Exercise prompt:
The full listing, written out exactly and without images, is the expected result.

Data shown:
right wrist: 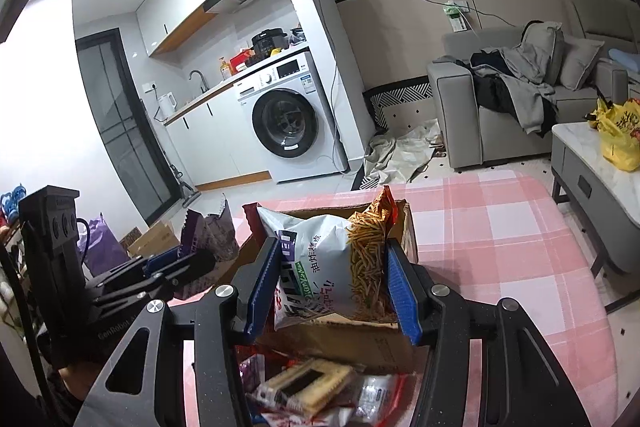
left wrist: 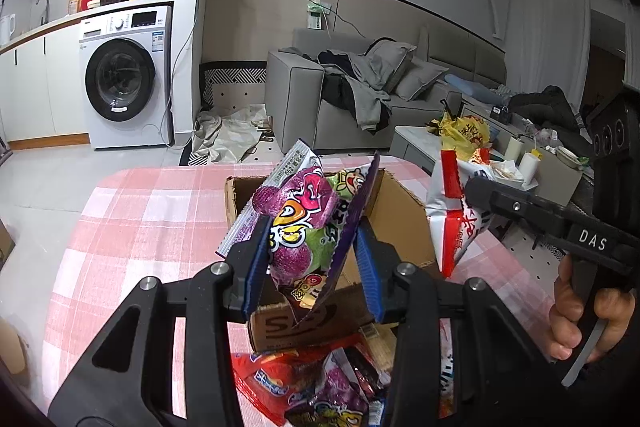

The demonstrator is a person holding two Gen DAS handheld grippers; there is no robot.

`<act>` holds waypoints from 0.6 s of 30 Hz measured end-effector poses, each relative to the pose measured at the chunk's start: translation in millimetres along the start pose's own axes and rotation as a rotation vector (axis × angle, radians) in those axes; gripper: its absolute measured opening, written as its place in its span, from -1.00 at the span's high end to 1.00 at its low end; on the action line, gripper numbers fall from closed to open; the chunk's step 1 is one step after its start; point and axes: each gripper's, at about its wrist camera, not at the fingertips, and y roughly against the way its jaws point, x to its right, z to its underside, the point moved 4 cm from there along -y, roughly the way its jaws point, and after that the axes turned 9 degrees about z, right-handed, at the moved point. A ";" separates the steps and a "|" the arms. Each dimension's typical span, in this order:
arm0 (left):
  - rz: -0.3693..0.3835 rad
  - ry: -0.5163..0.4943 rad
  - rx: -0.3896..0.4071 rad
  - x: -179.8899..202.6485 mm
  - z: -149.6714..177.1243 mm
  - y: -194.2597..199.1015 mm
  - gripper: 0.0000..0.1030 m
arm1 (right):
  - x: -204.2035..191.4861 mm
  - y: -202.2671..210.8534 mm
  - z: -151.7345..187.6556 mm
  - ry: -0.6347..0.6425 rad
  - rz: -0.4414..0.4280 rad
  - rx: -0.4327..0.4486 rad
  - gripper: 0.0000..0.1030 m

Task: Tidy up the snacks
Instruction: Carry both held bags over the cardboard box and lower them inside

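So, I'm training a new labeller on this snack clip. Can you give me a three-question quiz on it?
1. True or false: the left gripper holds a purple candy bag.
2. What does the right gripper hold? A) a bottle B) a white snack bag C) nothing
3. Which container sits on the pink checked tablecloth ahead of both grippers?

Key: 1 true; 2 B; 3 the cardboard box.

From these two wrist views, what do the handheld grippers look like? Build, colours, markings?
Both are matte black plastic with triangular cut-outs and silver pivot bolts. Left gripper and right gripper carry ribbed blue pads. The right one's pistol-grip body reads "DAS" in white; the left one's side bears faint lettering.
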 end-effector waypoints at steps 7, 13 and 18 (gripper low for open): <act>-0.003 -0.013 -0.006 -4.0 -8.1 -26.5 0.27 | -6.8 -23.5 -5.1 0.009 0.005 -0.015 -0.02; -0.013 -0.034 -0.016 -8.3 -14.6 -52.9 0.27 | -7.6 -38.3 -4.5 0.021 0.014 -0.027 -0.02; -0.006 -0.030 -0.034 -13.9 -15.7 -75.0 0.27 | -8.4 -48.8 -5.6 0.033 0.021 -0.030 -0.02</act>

Written solution:
right wrist: 
left wrist: 

The demonstrator is a person holding two Gen DAS handheld grippers; there is no robot.

`<act>` holds waypoints from 0.6 s of 30 Hz measured end-effector poses, each relative to the pose measured at the chunk's start: translation in millimetres along the start pose's own axes and rotation as a rotation vector (axis × angle, radians) in those axes; gripper: its absolute measured opening, written as its place in its span, from -1.00 at the span's high end to 1.00 at its low end; on the action line, gripper numbers fall from closed to open; the chunk's step 1 is one step after its start; point and axes: each gripper's, at about its wrist camera, not at the fingertips, and y roughly against the way its jaws point, x to its right, z to its underside, the point moved 4 cm from there along -y, roughly the way its jaws point, and after that the axes turned 9 degrees about z, right-handed, at the moved point. A ";" separates the steps and a "|" the arms. Each dimension's typical span, in this order:
arm0 (left):
  - rz: -0.3693..0.3835 rad
  - ry: -0.5163..0.4943 rad
  - rx: -0.3896..0.4071 rad
  - x: -179.8899..202.6485 mm
  - z: -149.6714..177.1243 mm
  - y: -194.2597..199.1015 mm
  - gripper: 0.0000..0.1030 m
arm1 (right):
  - x: -204.2035..191.4861 mm
  - y: -202.2671..210.8534 mm
  - z: -151.7345..187.6556 mm
  - ry: -0.6347..0.6425 rad
  - rz: -0.4414..0.4280 rad
  - rx: -0.4327..0.4486 rad
  - gripper: 0.0000..0.1030 m

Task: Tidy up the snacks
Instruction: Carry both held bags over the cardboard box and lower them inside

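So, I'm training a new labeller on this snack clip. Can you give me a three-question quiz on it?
1. True or false: the left gripper holds a purple candy bag.
2. What does the right gripper hold? A) a bottle B) a white snack bag C) nothing
3. Which container sits on the pink checked tablecloth ahead of both grippers?

Key: 1 true; 2 B; 3 the cardboard box.

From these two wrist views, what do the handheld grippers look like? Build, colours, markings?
Both are matte black plastic with triangular cut-outs and silver pivot bolts. Left gripper and right gripper carry ribbed blue pads. The right one's pistol-grip body reads "DAS" in white; the left one's side bears faint lettering.
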 end-effector waypoints at steps 7, 13 and 18 (gripper low for open): <act>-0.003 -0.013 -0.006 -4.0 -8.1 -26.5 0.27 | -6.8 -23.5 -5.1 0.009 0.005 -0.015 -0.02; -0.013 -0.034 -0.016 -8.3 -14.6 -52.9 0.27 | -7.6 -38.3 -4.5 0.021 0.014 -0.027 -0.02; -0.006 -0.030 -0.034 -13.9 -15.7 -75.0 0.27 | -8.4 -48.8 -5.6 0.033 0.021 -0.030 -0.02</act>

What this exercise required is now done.